Hacker News new | ask | show | jobs
by fifilura 1755 days ago
There are lots of cases where a join with yourself is applicable, although they are mostly superseded by window functions these days.

For example normalisation (join with a groupby/sum of yourself) or rank (join each row with all rows that have lower value than yourself and count those rows).

But as I mentioned above. A good start is to sketch that out in excel. You will realize that what you need is another column (e.g. total sum for this id). And from that you can work yourself backwards to figure out what is the table you need to join with to create that column.

1 comments

I'm not sure if you are replying to the wrong person but the question has nothing to do with a total sum of ids...

the question was: "List all pairs of customer IDs who live on a street with the same name but in a different city." listed under self-join

that said i haven't wrangled with raw sql in a spell so the reading on window functions is interesting.

1. GP mentioned hairy self joins 2. You replied with an example 3. I pointed out that there are other examples.
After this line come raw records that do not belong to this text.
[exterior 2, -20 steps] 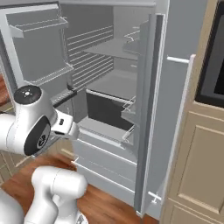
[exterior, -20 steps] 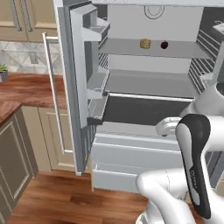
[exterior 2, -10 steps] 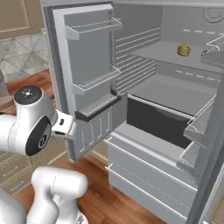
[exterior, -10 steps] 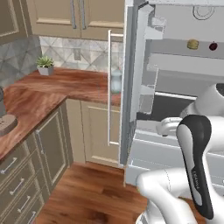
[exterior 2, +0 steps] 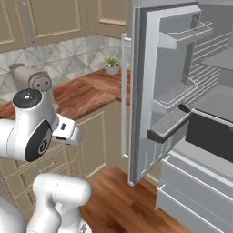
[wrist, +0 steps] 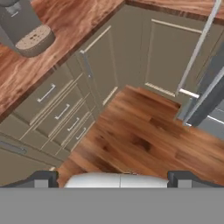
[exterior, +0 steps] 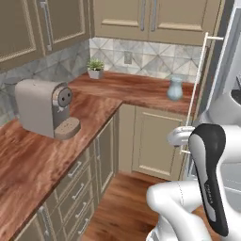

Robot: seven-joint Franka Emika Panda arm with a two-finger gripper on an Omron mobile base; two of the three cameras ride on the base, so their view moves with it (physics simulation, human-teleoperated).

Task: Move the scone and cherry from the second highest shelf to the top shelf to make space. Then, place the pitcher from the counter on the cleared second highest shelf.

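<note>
1. Pitcher (exterior: 175, 89) is standing upright at the upper right of the left base view, a pale blue-grey jug on the counter (exterior: 117, 94), near the tiled wall and just left of the open fridge door's long handle (exterior: 196, 87).
2. I am holding my claw (wrist: 114, 177) wide open and gripping nothing; in the hand view its two dark tips are sitting far apart at the bottom of the frame, pointing down at the wooden floor (wrist: 148, 135).
3. I am seeing the coffee machine (exterior: 44, 108) at the left of the left base view, resting on the near run of the counter, well apart from the pitcher; in the hand view it is showing in the upper left corner.
4. A small potted plant (exterior: 96, 68) is sitting in the counter's corner against the tiles, left of the pitcher.
5. In the right base view the fridge door (exterior 2: 159, 86) is standing open in the middle of the frame, with the fridge's grey shelves and a dark drawer (exterior 2: 211, 136) showing at the right edge.
6. Beige drawers (wrist: 65, 116) are running along the left of the hand view, under the counter's edge.
7. I cannot make out the scone or the cherry from here.
</note>
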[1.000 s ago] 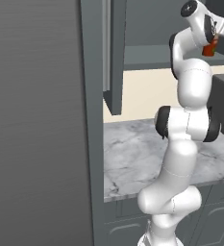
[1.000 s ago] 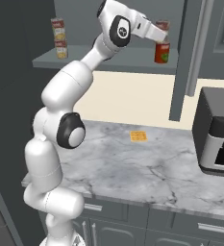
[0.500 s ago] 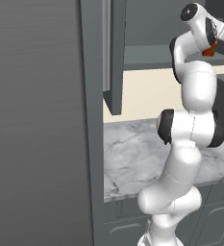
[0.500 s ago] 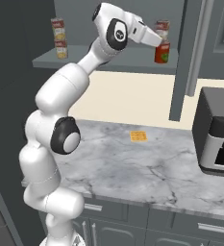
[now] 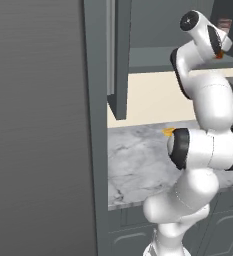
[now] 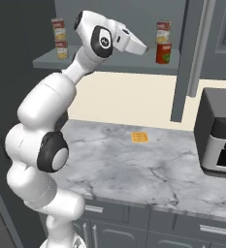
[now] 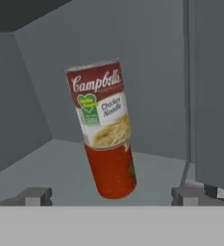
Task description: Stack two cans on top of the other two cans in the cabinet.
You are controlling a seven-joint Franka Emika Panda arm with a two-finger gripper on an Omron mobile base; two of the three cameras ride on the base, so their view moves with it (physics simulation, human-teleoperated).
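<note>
A red-and-white labelled can (image 7: 100,108) stands on the plain red-orange can (image 7: 112,170) on the cabinet shelf (image 7: 51,163); the pair looks tilted in the rolled hand view. My gripper (image 7: 112,196) is open, its fingertips (image 7: 36,194) wide apart and short of the stack, touching nothing. In the right base view the gripper (image 6: 141,49) hangs left of that stack (image 6: 163,41), beside the tall narrow cabinet door (image 6: 188,58). A second pair of stacked cans (image 6: 59,38) stands at the shelf's left end.
Below the cabinet runs a marble counter (image 6: 134,164) with a small orange square (image 6: 139,137) on it. A dark countertop oven (image 6: 220,135) stands at the right. A tall grey panel (image 5: 38,125) walls off the left side.
The gripper was at the labelled can on the red-orange can; it has since opened and drawn back to the left, leaving the stack standing.
</note>
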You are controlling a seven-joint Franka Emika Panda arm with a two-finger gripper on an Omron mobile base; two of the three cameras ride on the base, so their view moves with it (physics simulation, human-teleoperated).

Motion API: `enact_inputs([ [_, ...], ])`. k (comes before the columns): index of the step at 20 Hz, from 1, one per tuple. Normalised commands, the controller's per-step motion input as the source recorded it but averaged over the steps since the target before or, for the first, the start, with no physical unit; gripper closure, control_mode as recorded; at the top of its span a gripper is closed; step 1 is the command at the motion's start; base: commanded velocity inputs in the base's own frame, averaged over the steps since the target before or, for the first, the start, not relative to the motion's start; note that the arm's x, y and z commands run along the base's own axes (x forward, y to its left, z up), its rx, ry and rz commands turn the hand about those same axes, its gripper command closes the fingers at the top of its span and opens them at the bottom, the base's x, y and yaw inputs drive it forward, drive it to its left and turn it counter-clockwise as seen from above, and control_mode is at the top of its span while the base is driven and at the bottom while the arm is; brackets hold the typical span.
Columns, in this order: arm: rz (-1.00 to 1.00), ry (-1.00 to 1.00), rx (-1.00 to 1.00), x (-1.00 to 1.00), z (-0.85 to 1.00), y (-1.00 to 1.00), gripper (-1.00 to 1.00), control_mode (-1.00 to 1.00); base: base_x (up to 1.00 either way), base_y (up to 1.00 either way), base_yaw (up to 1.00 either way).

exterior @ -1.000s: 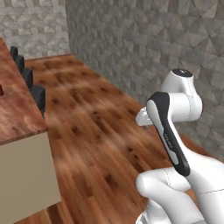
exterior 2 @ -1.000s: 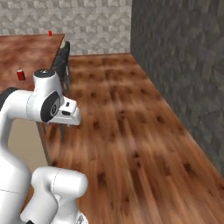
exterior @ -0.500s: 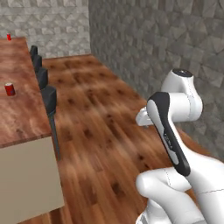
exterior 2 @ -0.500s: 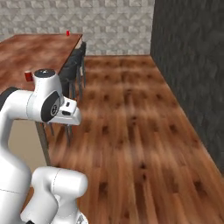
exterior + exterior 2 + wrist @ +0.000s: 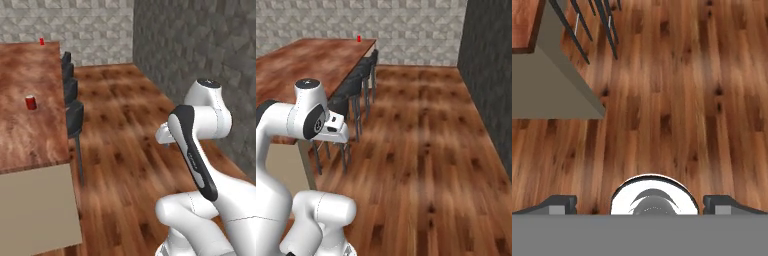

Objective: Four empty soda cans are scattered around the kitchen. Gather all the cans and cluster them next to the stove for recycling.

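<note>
Stools line the counter beside cans.

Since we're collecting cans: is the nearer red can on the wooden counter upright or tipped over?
Upright. The nearer red can stands on the wooden counter with its silver top facing up.

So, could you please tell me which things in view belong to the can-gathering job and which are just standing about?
Belong to the job:
- near red can on the wooden counter
- far red can at the counter's back end
- gripper, open and empty

Just standing about:
- black stools along the counter's edge
- wooden floor
</note>
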Motion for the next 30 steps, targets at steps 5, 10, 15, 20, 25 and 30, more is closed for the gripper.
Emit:
enact_inputs([
  [5, 0.0, 0.0, 0.0, 0.0, 0.0, 0.0, -1.0, 1.0, 0.59, -0.27, 0.31],
  [10, 0.0, 0.0, 0.0, 0.0, 0.0, 0.0, -1.0, 1.0, 0.57, -0.24, 0.33],
  [15, 0.0, 0.0, 0.0, 0.0, 0.0, 0.0, -1.0, 1.0, 0.54, -0.23, 0.33],
  [20, 0.0, 0.0, 0.0, 0.0, 0.0, 0.0, -1.0, 1.0, 0.53, -0.25, 0.33],
  [25, 0.0, 0.0, 0.0, 0.0, 0.0, 0.0, -1.0, 1.0, 0.51, -0.26, 0.32],
  [30, 0.0, 0.0, 0.0, 0.0, 0.0, 0.0, -1.0, 1.0, 0.49, -0.26, 0.33],
])
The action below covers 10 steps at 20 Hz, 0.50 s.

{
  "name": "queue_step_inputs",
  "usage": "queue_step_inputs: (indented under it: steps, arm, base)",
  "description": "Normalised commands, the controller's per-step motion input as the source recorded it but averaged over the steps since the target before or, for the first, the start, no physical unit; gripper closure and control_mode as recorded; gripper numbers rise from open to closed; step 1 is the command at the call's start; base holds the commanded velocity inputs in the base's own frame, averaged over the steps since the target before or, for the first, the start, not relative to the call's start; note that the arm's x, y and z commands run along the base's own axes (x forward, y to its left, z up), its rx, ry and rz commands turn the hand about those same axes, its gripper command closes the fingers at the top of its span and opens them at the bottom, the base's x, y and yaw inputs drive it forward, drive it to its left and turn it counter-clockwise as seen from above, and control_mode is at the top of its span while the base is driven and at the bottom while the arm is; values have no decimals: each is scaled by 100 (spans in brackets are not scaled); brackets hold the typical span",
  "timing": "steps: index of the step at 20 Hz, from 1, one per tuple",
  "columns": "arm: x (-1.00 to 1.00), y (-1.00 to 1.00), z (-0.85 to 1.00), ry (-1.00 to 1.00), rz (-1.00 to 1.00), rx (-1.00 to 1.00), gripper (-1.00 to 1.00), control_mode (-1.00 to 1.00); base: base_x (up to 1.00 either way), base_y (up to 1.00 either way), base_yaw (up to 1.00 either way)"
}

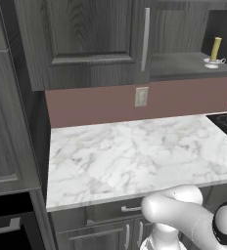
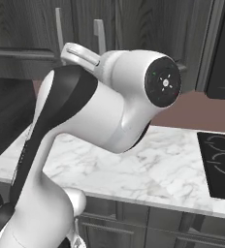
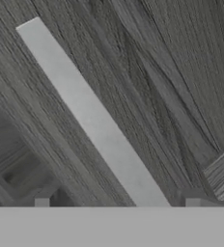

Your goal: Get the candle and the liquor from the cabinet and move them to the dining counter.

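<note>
Tool (image 3: 117, 205) spread wide before our cabinet's silver bar handle (image 3: 92, 116); slim yellowish candle (image 1: 215, 49) stands upright on its silvery base.

No readable text, label, brand or number is showing on anything here. The only marks appearing are plain symbols: a small white cross-shaped emblem with a green dot beside it is sitting on the dark round cap (image 2: 163, 82) of the arm's joint, and faint curved ring outlines with tiny control icons are showing on the black cooktop (image 2: 220, 164), too small to make out.
</note>
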Motion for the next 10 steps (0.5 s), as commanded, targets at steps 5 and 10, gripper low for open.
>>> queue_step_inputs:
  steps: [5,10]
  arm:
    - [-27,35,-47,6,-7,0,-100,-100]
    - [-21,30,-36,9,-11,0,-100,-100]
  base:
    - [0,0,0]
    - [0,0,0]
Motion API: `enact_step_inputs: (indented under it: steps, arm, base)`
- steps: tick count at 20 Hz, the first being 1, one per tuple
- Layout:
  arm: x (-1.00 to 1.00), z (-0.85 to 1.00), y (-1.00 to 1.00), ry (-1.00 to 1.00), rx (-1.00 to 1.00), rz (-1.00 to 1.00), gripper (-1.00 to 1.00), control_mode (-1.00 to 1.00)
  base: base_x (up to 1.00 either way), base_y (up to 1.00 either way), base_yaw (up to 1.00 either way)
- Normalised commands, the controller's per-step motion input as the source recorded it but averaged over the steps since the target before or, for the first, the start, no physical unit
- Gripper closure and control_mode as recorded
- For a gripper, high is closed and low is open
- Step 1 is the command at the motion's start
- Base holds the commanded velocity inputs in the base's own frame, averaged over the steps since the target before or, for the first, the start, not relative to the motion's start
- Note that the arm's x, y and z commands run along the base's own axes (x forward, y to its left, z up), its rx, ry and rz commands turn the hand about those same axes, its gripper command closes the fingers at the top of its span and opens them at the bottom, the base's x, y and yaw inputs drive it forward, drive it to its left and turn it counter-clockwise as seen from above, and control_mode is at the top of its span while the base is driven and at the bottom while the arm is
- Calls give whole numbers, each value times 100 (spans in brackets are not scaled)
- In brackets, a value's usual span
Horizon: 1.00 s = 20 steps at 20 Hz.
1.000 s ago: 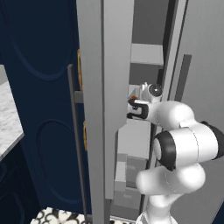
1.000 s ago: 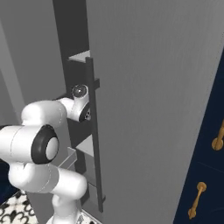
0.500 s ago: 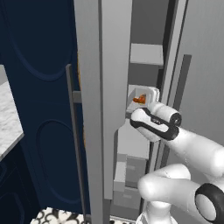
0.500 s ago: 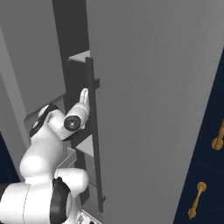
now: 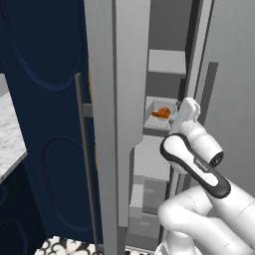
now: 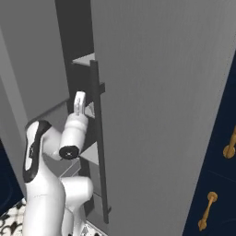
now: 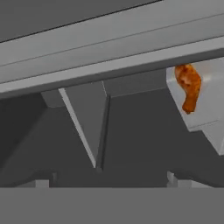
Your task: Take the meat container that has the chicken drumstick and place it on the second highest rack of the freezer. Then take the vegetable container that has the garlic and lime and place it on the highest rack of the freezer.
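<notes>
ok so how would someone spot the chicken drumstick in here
Look into the tall grey freezer, through the gap by its door. On the second highest rack sits a pale tray, just ahead of the white hand. The chicken drumstick is the only glossy orange-brown lump there.

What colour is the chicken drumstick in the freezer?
Glossy orange-brown; the chicken drumstick shows best in the hand view.

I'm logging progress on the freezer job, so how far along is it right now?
The chicken drumstick lies in its container on a shelf inside the open freezer, second down among the shelves in view, so the first part looks done. The gripper is beside that container, holding nothing that I can see. The garlic and lime container is left.
</notes>
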Motion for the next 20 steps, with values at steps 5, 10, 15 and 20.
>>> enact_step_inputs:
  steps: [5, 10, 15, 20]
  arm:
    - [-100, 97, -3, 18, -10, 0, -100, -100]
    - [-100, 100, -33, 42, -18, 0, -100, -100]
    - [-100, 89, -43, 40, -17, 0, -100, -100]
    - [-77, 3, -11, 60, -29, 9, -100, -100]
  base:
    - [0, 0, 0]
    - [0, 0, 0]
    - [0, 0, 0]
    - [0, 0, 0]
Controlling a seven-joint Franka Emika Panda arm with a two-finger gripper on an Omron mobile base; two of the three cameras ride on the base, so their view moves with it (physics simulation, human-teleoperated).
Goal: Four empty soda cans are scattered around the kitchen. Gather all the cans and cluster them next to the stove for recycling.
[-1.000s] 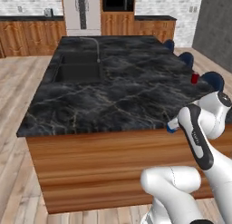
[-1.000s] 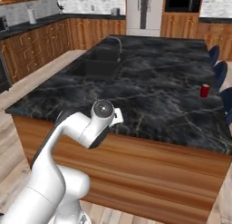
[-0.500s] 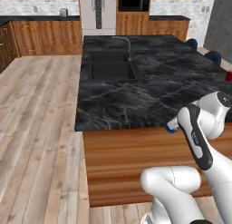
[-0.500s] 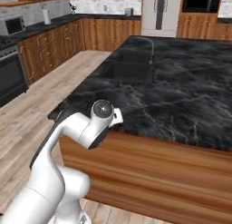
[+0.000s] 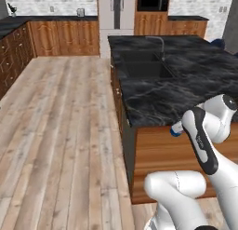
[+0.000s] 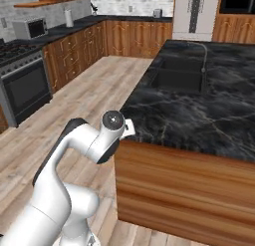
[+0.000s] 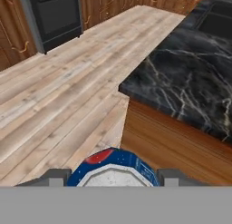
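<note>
My gripper (image 7: 112, 177) is shut on a blue and white soda can (image 7: 113, 164), whose silver top sits between the two dark fingertips (image 7: 56, 177) in the hand view. From the left base view the can (image 5: 175, 130) peeks out blue beside the folded arm, level with the island's front edge. The stove (image 6: 21, 85), black with burner grates, stands at the far left across the wood floor. Its dark oven front (image 7: 54, 12) also appears at the top of the hand view.
The black marble island (image 6: 199, 110) with a sink (image 6: 182, 78) lies right of the arm, its wooden side close by. A microwave (image 6: 29, 27) sits on the counter beyond the stove. A fridge (image 5: 116, 12) stands at the back. Open wood floor (image 5: 60, 131) stretches left.
The whole picture has shifted: the base has turned left, so the island slid right and the stove came into view. The arm keeps its folded pose with the can held.
</note>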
That said, I have a feeling your duplicates can be fixed by adding the requirement that c.cid < c2.cid

Not sure a window function would help in this particular situation, but they are there to help in more mundane examples.

I see how it can be read that way yeah. they mentioned the study used a self join problem that they couldn't likely figure out so I looked at the paper and quickly did it off the top of my head. the less than predicate does indeed do the trick.